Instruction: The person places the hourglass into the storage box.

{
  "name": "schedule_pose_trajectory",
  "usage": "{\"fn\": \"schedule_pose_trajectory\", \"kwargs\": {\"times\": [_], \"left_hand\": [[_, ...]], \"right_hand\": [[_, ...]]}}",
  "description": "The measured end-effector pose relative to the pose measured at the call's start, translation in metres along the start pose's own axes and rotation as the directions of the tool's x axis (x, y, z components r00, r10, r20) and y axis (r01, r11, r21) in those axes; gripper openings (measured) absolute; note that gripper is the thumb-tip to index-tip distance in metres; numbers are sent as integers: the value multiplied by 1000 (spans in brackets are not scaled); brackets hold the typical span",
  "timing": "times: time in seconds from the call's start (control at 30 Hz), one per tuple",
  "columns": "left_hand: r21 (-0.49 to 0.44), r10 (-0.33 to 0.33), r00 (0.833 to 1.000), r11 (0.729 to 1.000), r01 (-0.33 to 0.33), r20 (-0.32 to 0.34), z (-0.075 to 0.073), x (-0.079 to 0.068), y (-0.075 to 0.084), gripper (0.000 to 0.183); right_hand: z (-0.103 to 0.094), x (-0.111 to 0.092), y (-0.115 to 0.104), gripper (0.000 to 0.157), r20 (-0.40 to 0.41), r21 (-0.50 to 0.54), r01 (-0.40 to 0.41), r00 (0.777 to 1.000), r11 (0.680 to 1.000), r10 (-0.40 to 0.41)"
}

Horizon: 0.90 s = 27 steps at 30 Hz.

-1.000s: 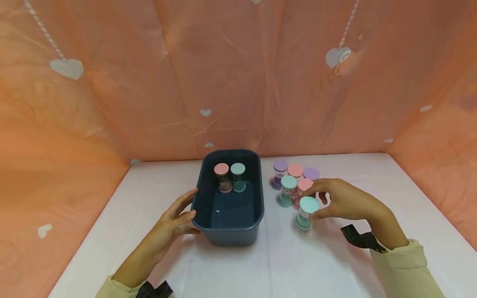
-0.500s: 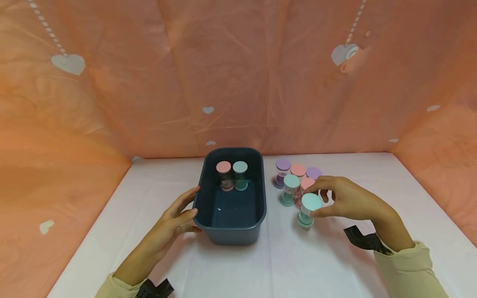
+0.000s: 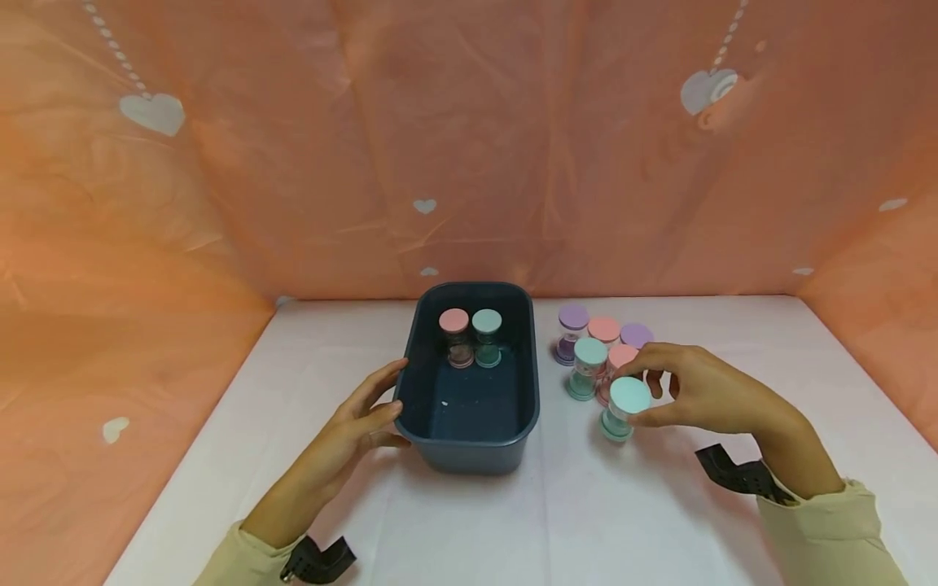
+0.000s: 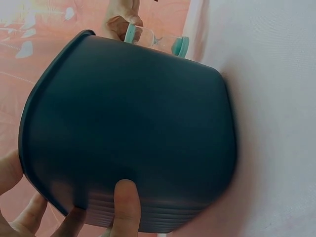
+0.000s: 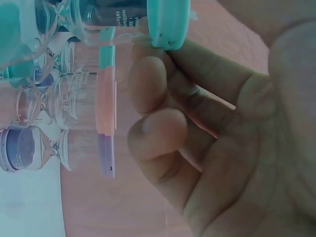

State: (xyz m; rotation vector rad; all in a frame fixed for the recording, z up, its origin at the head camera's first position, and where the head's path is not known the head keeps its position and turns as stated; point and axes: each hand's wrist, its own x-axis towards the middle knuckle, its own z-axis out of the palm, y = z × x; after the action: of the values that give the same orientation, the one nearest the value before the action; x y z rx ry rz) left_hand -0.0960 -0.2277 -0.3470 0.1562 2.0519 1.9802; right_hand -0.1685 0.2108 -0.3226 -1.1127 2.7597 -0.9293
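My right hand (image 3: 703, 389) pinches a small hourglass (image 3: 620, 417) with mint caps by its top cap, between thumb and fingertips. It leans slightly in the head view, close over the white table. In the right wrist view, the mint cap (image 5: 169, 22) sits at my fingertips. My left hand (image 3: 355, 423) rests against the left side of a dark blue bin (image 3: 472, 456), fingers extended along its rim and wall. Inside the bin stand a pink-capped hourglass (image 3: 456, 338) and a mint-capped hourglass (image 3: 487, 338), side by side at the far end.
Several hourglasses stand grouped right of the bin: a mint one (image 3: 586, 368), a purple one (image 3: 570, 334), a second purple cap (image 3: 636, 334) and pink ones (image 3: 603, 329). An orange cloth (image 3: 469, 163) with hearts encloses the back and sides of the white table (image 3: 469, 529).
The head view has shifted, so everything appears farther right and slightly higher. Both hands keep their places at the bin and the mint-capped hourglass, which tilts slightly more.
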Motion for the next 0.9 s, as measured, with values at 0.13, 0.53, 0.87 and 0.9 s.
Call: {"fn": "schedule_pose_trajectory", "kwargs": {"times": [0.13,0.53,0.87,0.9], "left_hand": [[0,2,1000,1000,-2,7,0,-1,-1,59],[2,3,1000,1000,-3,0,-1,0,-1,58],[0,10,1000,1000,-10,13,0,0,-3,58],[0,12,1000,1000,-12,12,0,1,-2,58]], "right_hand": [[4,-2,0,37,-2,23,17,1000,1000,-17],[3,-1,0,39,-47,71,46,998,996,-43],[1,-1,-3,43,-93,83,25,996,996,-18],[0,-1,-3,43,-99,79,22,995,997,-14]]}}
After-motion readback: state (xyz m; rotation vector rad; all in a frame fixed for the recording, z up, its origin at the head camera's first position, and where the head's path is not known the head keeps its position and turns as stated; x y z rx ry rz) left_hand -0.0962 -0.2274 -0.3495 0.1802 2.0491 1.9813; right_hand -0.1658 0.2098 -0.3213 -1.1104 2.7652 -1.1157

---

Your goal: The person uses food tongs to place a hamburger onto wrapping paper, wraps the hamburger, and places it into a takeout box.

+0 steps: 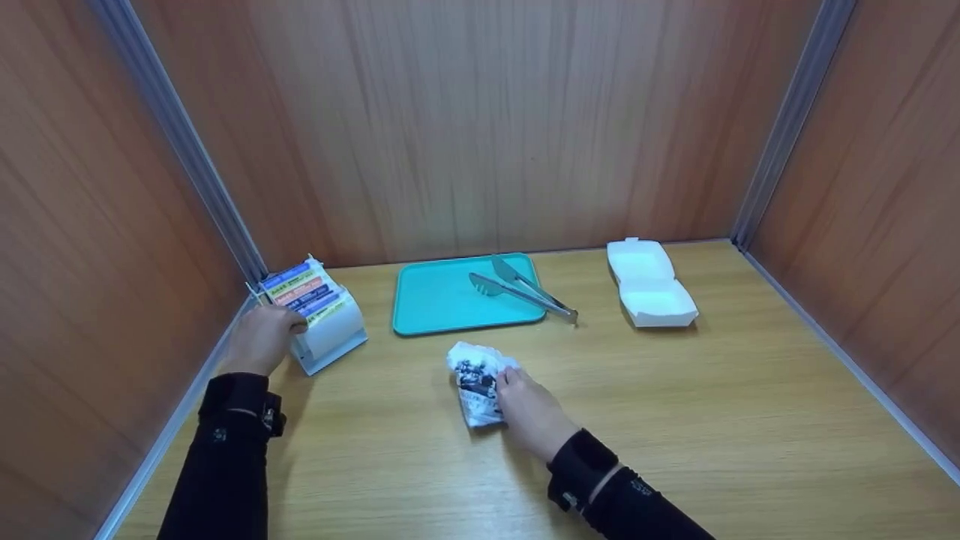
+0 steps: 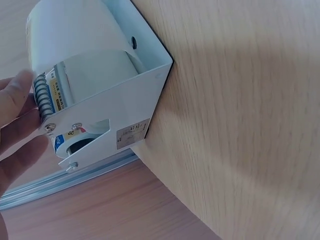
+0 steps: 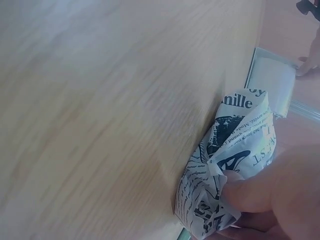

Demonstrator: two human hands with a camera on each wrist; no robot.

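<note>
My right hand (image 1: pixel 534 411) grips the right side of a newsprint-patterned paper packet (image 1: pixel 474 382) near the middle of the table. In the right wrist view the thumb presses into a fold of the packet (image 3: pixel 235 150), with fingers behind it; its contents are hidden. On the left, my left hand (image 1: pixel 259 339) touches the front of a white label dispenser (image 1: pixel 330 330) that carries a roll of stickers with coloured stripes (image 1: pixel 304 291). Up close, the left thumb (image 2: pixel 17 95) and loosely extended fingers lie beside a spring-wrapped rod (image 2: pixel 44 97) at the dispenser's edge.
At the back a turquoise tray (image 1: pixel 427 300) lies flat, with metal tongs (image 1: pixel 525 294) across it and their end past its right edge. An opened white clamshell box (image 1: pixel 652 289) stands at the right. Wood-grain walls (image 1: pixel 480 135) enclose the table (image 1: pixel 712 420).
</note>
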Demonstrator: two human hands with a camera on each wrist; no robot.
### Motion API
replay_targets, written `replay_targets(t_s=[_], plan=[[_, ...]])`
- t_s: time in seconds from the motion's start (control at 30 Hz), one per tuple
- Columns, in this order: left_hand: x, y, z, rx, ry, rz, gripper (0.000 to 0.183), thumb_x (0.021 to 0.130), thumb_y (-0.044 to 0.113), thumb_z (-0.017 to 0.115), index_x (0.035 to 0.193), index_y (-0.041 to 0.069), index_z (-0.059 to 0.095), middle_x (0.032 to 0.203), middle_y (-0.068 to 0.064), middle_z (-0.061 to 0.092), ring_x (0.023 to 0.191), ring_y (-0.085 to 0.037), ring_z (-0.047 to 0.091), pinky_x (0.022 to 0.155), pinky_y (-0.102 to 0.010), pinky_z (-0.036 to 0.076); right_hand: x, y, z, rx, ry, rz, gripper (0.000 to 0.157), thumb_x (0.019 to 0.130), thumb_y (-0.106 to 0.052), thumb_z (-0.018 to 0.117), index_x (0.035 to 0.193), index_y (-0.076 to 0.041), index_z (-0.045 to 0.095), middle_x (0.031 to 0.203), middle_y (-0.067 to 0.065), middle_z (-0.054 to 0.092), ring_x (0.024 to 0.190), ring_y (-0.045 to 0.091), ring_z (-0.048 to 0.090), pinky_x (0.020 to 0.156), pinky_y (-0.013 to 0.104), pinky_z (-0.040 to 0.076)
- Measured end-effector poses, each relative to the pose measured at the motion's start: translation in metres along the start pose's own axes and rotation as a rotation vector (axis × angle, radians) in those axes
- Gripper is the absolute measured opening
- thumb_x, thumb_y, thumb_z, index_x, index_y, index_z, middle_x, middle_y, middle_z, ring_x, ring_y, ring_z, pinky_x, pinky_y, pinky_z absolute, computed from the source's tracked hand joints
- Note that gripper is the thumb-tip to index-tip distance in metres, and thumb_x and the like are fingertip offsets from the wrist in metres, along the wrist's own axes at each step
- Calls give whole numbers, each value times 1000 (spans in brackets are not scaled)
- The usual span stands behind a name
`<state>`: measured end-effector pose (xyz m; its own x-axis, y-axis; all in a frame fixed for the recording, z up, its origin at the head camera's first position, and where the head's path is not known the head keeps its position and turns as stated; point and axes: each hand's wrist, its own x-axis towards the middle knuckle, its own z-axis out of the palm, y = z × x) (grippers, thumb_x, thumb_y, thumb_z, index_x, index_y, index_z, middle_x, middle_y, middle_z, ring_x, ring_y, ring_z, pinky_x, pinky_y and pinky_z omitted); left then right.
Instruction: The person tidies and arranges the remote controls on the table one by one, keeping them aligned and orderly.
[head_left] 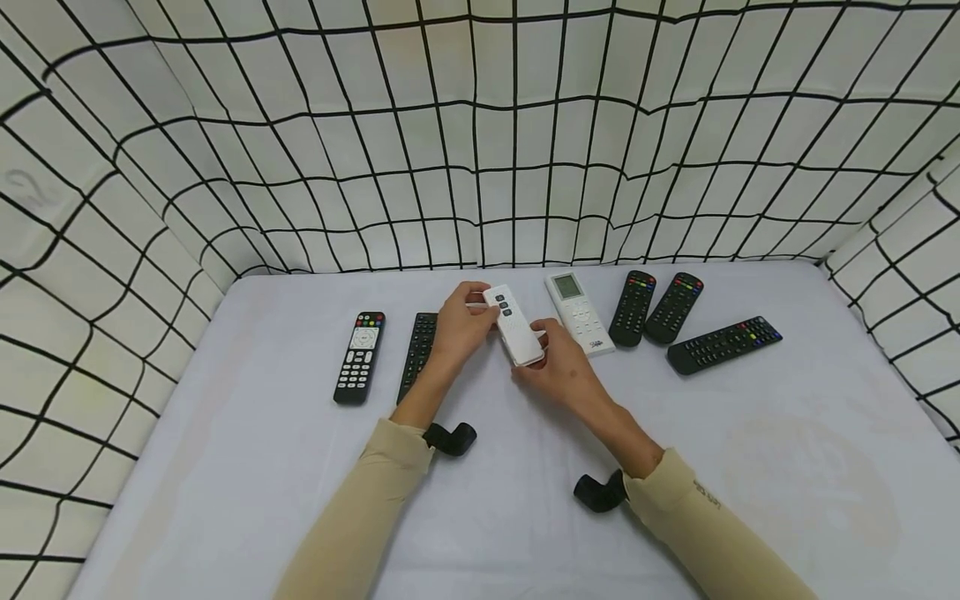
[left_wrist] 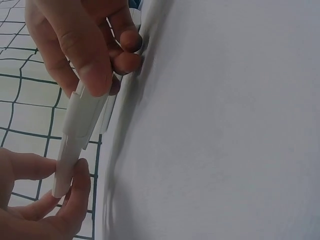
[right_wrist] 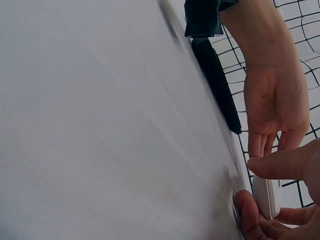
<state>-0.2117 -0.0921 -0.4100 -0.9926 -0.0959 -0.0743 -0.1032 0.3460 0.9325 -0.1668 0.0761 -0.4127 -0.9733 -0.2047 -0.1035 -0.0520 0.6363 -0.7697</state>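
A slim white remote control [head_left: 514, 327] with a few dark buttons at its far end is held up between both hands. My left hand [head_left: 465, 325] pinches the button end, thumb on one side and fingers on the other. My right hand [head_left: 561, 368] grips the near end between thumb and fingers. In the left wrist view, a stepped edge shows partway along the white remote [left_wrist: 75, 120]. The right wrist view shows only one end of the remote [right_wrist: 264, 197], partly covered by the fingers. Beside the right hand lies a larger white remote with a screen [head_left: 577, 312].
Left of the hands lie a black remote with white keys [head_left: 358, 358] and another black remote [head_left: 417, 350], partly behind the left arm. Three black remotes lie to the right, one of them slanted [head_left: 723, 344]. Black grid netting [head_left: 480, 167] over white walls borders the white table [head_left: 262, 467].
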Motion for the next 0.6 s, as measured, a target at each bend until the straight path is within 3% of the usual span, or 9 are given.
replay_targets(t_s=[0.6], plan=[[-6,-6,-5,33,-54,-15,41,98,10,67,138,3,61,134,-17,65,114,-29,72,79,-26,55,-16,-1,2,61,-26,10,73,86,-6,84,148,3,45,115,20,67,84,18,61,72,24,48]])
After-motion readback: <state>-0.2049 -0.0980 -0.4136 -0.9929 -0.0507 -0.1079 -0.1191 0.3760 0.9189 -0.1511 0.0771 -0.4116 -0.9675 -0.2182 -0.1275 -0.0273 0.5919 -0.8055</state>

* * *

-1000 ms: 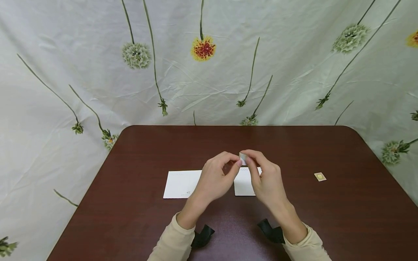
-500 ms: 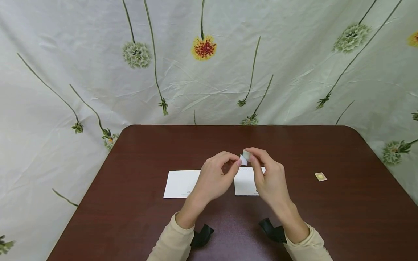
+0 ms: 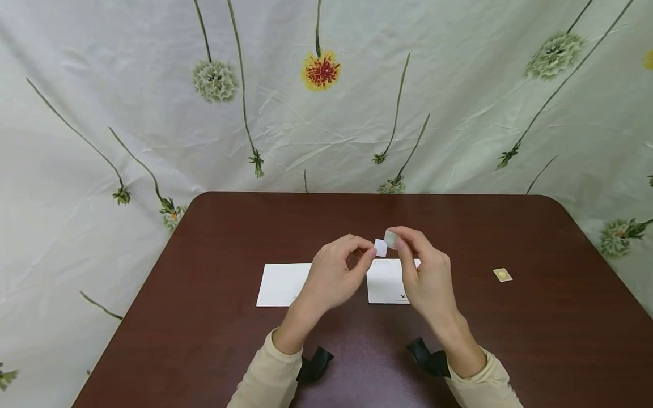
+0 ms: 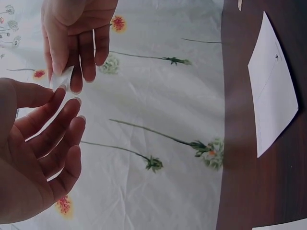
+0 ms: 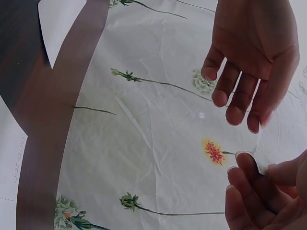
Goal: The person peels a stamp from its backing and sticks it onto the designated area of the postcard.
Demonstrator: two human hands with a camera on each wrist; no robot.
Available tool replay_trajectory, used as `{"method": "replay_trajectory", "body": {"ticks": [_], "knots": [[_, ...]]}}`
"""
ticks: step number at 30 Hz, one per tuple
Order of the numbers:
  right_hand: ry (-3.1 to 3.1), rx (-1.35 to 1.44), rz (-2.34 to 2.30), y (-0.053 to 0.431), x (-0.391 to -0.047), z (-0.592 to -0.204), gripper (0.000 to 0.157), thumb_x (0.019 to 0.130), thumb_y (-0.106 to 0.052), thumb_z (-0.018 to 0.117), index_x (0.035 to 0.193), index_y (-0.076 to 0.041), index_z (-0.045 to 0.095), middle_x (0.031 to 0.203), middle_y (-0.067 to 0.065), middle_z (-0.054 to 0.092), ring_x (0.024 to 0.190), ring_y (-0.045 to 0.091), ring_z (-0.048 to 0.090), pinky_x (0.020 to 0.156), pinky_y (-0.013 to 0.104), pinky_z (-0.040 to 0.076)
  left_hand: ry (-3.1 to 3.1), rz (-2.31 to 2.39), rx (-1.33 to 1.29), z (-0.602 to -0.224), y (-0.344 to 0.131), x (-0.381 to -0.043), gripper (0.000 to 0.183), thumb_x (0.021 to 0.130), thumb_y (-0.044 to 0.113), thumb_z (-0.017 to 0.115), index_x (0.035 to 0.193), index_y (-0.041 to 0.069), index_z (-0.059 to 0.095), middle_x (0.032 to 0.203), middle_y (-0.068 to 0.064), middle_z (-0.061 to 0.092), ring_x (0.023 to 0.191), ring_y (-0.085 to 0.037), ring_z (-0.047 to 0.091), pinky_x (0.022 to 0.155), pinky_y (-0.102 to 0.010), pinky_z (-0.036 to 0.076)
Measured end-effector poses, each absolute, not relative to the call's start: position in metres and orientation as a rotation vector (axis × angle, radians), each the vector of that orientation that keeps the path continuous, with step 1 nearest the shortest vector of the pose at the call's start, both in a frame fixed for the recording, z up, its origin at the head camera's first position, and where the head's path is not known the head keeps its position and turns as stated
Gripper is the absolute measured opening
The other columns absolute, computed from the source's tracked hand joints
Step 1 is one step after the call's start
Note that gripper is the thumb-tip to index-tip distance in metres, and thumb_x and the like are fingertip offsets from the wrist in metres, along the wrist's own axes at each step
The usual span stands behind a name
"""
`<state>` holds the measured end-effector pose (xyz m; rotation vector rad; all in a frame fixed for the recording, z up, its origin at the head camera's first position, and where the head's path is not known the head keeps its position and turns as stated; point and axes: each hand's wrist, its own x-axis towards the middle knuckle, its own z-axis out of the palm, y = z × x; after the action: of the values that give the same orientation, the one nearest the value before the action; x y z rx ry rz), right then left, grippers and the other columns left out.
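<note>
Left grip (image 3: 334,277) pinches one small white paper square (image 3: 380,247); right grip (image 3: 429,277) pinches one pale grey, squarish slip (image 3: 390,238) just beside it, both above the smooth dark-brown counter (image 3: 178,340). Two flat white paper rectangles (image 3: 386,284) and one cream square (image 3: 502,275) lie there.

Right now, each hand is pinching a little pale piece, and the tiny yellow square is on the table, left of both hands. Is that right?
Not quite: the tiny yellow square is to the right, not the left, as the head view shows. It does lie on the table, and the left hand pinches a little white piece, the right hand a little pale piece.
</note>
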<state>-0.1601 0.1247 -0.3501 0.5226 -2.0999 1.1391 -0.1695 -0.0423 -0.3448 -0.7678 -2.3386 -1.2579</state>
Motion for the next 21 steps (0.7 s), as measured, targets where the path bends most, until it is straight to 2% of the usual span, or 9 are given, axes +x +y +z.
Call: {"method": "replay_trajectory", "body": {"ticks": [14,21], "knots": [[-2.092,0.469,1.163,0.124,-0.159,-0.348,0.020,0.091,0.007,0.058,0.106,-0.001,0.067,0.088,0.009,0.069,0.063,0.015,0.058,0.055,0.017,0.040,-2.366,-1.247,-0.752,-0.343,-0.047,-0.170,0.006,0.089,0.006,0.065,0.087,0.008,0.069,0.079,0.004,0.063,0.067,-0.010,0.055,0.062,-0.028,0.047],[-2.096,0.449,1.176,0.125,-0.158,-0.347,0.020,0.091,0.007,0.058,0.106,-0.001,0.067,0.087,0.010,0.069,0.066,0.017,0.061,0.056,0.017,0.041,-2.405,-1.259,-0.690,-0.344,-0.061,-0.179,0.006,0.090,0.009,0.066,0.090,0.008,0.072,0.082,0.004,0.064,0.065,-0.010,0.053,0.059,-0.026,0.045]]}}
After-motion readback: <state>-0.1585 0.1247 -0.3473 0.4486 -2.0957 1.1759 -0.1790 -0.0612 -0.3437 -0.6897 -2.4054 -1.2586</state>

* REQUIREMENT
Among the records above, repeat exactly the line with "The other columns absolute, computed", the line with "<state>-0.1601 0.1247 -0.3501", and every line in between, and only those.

* SOLUTION BELOW
The other columns absolute, computed from the source's tracked hand joints
Step 1 is one step after the call's start
Note that gripper is the thumb-tip to index-tip distance in metres, and thumb_x and the like are fingertip offsets from the wrist in metres, along the wrist's own axes at each step
The usual span stands behind a name
"""
`<state>` holds the measured end-effector pose (xyz m; rotation vector rad; all in a frame fixed for the recording, z up, its origin at the head camera's first position, and where the head's path is not known the head keeps its position and turns as stated; point and axes: each hand's wrist, its own x-axis towards the middle knuckle, its own z-axis out of the palm, y = z × x; after the action: of the values that give the same orientation, the one nearest the value before the action; x y z rx ry rz), right then left, grippers and the other columns left out.
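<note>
Left grip (image 3: 334,277) pinches one small white paper square (image 3: 380,247); right grip (image 3: 429,277) pinches one pale grey, squarish slip (image 3: 390,238) just beside it, both above the smooth dark-brown counter (image 3: 178,340). Two flat white paper rectangles (image 3: 386,284) and one cream square (image 3: 502,275) lie there.

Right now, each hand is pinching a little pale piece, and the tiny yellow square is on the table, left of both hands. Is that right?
Not quite: the tiny yellow square is to the right, not the left, as the head view shows. It does lie on the table, and the left hand pinches a little white piece, the right hand a little pale piece.
</note>
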<state>-0.1601 0.1247 -0.3501 0.5226 -2.0999 1.1391 -0.1695 -0.0423 -0.3448 -0.7678 -2.3386 -1.2579</state>

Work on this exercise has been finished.